Microsoft made the technology public via Anomaly Detector, one of the Azure Cognitive Services. Microsoft built Azure Applied AI Services on the technology that powers Anomaly Detector and tailored it to common solutions for business customers, making it simple to deploy a solution that monitors metrics and, when something goes wrong, issues an alert and flags where to look to resolve the problem.
In China, Samsung Electronics deployed Azure Metrics Advisor for anomaly detection and root cause analysis of problems that could lead to outages on the cloud-based hardware and software system that enables 24/7 access to audio and video content streamed over the internet for display on the company’s Smart TVs.
According to Jie Zhang, technical leader of Samsung Electronics (China) R&D Centre, who assisted with design and implementation, the AI solution built with Azure Metrics Advisor enables Samsung engineers to detect incidents before they affect customers and promptly fix the issues.
According to Boyd, the backend development of Azure Bot Service followed a similar path as Azure Metrics Advisor. To aid customers in developing intelligent conversational assistants, this service leverages the key speech and language technologies that underlie Azure Cognitive Services such as Language Understanding, QnA Maker, Speech to Text, and Text to Speech.

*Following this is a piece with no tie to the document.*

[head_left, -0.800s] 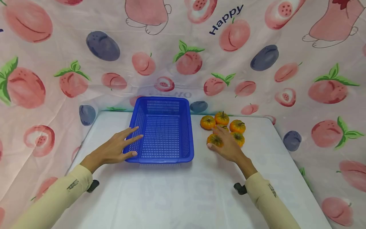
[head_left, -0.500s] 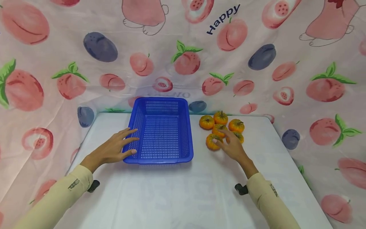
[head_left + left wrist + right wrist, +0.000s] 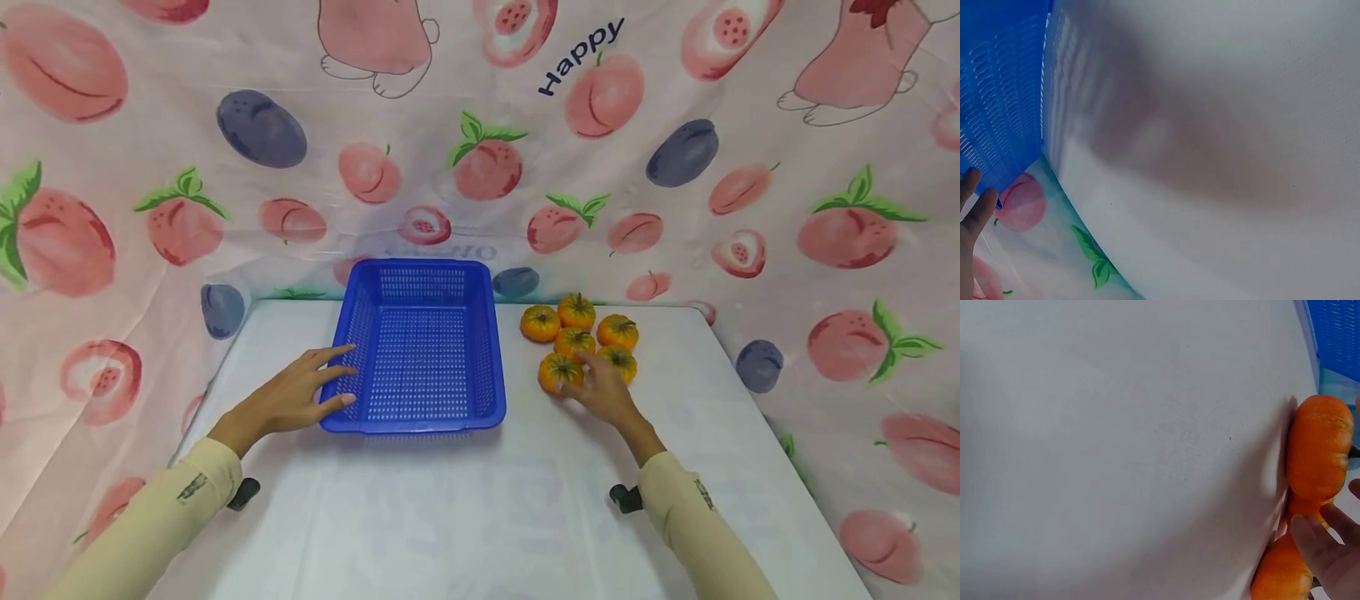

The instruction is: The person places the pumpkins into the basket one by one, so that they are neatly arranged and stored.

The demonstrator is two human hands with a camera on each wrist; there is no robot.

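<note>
A blue plastic basket (image 3: 431, 427) with slotted walls stands on the white table. My left hand (image 3: 292, 397) is at its left rim, fingers spread and fairly straight; in the left wrist view two fingers (image 3: 980, 215) show by the basket wall (image 3: 1000, 94). Right of the basket sits a cluster of several small orange pumpkins with green stems. My right hand (image 3: 609, 393) is over the front of the cluster, thumb and forefinger apart beside the front-left pumpkin (image 3: 558, 374). In the right wrist view that pumpkin (image 3: 1319, 447) lies just beyond the fingers; no firm grip shows.
The white table (image 3: 465, 517) has its back edge against a fruit-printed cloth (image 3: 450, 83), which also hangs at both sides. Dark wrist-mounted devices show beneath both sleeves, one under the right sleeve (image 3: 626, 498).
My right hand has drawn back slightly from above the cluster toward the front-left pumpkin, uncovering the middle pumpkin. The left hand stays at the basket's rim. The view has shifted a little.
</note>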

“We aggregate a lot of Cognitive Services and package them together to make it easier for consumers to use the entire combined product,” Boyd explained.
Several of the services now available under the Azure Applied AI Services category were previously available as standalone Azure Cognitive Services, such as Azure Form Recognizer and Azure Immersive Reader, which allows developers to incorporate techniques into their applications that improve reading and writing for people of all ages and abilities.
Other Azure AI capabilities included Azure Bot Services and Azure Cognitive Search, which allow developers to integrate AI-powered search into their apps and websites.
According to Boyd, the restructure is intended to make it easier for corporate clients to find AI solutions to typical business procedures. The new category is expected to grow in the coming months and years as the Azure AI team works with customers in specific industries or sees customers solve similar problems using a combination of Azure AI capabilities.
“We see a category of ‘How can you bundle, mix, and simplify these things?'” “I’m speaking to people that recognize the great power of what AI can do and are saying, ‘I need to apply that to all parts of my organization,'” Boyd said.
The power of AI to generate and interpret data is the driving force behind zeroG’s use of Azure Video Analyzer for the Deep Turnaround solution piloted by Lufthansa CityLine. According to Xavier Lagardere, the aviation company’s chief data officer, this is just the beginning of a digital transformation with AI across the Lufthansa Group.
“When it comes to making choices, decisions, or simply acting on data, we’re not yet systemically a real-time data-driven type of organization,” he said. “There’s an exciting road ahead to do much more with the massive amounts of data that we collect daily.”